The universe's constituent galaxies are flying apart and the sole
force affecting them ought to be their mutual gravitational pull. It
should be braking the expansion, not speeding it up. The only thing
that could be accelerating things is space itself. Contrary to
expectations, it could not be empty. It must contain something
unknown to science - a dark energy - exerting a kind of cosmic
repulsion on the universe, countering gravity and driving the
galaxies apart.
Snap, which has just been confirmed by the US Department of
Energy as one of its highest scientific priorities, will probe
that cosmic repulsion.
The aim, during its 32-month "primary
mission", will be to measure the brightness and detailed properties
of the Type Ia supernovae, and measure their distances, or "red
shifts", with the aid of an on-board spectrograph.
"We want to see how the dark energy
changes with distance, or 'look-back time'," says one of Snap's
originators, Greg Aldering, of Lawrence Berkeley
Laboratory in California.
One possibility is that the dark energy
is associated with the "cosmological constant", a repulsive force of
empty space proposed by Einstein (which he later dubbed his biggest
mistake). Its central characteristic is that the energy concentrated
in a given volume of space is constant in the universe's history.
Another possibility is "quintessence", a
type of dark energy that can vary over space and time.
"By seeing how the dark energy
changes with 'look-back time', we hope to be able to distinguish
between different models of what the dark energy is," says
Aldering.
The embarrassing fact remains that
physicists are at sea when it comes to understanding the dark
energy. Their best theory - quantum mechanics - predicts an energy
for empty space that is 1 followed by 123 zeroes bigger than what
astronomers observe!
This has been described by Nobel laureate Steven Weinberg as
"the worst failure of an order-of-magnitude estimate in the history
of science".
The Snap image system will consist of a
2-metre telescope with an unusually wide 1.5 field of view, and a
camera with a whopping 600 million picture elements, or "pixels".
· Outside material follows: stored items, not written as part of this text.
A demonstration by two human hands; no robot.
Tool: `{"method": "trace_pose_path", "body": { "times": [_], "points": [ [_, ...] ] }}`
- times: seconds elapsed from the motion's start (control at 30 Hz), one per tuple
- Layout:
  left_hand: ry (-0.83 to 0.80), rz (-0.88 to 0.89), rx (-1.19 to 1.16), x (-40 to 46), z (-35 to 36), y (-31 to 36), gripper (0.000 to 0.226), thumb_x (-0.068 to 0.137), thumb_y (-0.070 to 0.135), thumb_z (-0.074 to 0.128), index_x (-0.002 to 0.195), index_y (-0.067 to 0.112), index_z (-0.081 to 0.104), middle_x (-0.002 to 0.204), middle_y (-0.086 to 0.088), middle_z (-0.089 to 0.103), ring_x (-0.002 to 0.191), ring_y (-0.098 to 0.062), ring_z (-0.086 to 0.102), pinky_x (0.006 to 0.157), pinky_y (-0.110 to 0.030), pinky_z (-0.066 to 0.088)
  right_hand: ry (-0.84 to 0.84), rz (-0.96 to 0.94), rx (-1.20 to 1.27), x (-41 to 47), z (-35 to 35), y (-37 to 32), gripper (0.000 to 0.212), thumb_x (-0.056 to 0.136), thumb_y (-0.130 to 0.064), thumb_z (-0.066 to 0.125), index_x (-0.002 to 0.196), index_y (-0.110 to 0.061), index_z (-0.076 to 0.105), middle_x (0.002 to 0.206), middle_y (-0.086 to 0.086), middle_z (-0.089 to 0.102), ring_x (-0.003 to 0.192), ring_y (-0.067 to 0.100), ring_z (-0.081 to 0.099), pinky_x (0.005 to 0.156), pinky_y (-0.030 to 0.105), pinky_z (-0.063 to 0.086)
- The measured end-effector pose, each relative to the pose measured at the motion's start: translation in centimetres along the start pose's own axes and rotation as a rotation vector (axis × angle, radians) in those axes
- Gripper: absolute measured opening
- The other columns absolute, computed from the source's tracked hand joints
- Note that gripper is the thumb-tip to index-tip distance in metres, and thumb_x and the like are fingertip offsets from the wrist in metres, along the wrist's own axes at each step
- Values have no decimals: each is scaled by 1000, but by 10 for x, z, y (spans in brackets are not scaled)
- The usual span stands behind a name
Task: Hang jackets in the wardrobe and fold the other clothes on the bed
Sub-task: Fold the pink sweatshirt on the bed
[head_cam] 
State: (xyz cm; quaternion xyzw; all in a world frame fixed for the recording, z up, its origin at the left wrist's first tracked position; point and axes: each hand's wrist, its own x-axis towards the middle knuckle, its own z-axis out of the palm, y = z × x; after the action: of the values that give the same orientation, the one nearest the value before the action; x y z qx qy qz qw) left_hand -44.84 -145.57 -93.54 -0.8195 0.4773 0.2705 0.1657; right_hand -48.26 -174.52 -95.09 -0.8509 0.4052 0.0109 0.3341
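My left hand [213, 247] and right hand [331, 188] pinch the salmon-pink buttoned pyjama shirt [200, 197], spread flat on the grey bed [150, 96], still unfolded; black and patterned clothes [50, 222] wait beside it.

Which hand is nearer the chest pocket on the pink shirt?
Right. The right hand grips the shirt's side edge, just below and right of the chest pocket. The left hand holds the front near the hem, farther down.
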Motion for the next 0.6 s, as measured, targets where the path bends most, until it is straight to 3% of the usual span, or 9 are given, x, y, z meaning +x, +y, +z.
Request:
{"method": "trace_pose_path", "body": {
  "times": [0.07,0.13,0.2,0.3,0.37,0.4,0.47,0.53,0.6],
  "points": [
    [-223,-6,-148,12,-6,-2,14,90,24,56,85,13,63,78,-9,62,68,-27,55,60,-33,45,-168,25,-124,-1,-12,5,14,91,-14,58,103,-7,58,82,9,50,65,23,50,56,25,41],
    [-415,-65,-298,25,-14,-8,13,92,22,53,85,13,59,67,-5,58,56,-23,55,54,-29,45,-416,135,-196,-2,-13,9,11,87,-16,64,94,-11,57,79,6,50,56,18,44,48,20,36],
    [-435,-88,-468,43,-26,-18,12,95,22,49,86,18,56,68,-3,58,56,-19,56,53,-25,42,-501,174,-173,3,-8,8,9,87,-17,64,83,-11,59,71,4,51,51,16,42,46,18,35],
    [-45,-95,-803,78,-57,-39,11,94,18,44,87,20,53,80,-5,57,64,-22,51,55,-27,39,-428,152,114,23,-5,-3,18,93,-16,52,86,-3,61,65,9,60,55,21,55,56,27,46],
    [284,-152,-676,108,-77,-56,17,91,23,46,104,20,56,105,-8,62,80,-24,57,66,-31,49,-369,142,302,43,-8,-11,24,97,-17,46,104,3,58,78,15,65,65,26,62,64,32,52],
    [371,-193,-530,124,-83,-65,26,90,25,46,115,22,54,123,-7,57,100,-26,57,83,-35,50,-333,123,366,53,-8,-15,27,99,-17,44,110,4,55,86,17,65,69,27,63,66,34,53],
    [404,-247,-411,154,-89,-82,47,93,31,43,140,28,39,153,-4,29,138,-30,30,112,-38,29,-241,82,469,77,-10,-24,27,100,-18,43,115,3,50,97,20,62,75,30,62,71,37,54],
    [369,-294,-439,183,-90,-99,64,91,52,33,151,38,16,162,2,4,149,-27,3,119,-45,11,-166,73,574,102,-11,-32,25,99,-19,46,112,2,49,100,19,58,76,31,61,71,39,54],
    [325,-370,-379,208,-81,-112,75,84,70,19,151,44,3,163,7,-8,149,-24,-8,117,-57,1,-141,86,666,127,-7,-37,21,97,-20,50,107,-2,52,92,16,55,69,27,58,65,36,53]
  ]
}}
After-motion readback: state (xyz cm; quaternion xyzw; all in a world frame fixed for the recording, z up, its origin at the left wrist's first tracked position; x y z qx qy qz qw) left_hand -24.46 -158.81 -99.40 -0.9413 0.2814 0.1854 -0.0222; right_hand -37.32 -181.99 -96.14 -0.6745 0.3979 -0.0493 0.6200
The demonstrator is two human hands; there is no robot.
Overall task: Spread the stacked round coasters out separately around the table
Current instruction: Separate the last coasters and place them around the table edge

The camera will contain two types of detectors - charged-coupled
detectors (CCDs) for optical light and
mercury-cadmium-telluride (HgCdTe) detectors for infrared
light, which is characteristic of distant supernovae whose light has
been "red shifted" by the expansion of the universe.
By comparison, NASA's Hubble space telescope has a 65,000 pixel
HgCdTe camera and a 2 million pixel CCD camera.
"Even Hubble's planned successor -
the Webb Telescope - will have far fewer pixels in its camera,"
says Aldering.
He admits that building the camera will
be a challenge.
"Commercial aerospace hasn't flown a
camera as large as Snap's, which is an indication of how
difficult we are going to find it."
One of the challenges of such a large
number of pixels - especially in space - is keeping them cool in the
face of the sun's heat and waste heat from the camera electronics.
Snap will use tiny custom integrated circuitry - known as
application specific integrated circuits - to perform the read-out
of each chip in the camera. These require little power and generate
little waste heat.
The estimated cost of the probe is a few hundred million dollars, a
fraction of the price of Hubble.
With a diameter of 2.5m and length of
6m, and weighing in at 1.6 tonnes, it will be launched in a 3-day
highly elliptical orbit.
"We aim to have the closest point of
its orbit at roughly the same longitude as Berkeley, so that
each orbit we could download the huge amount of data using an
11m radio dish at the Berkeley Space Science Lab," says Aldering.
One technical challenge will be to keep
the camera in the shade at -133 C - the optimum temperature for the
electronics - while the telescope is at room temperature, 20° C. It
is unusual to have a space probe dedicated to a single scientific
question.
Nevertheless, Aldering stresses
that Snap's camera will produce unprecedented views, of use to the
wider astronomical community.
"It will reveal objects far more
distant than even the famous Hubble Deep Field, while
imaging an area of the sky 6,000 times bigger," he says.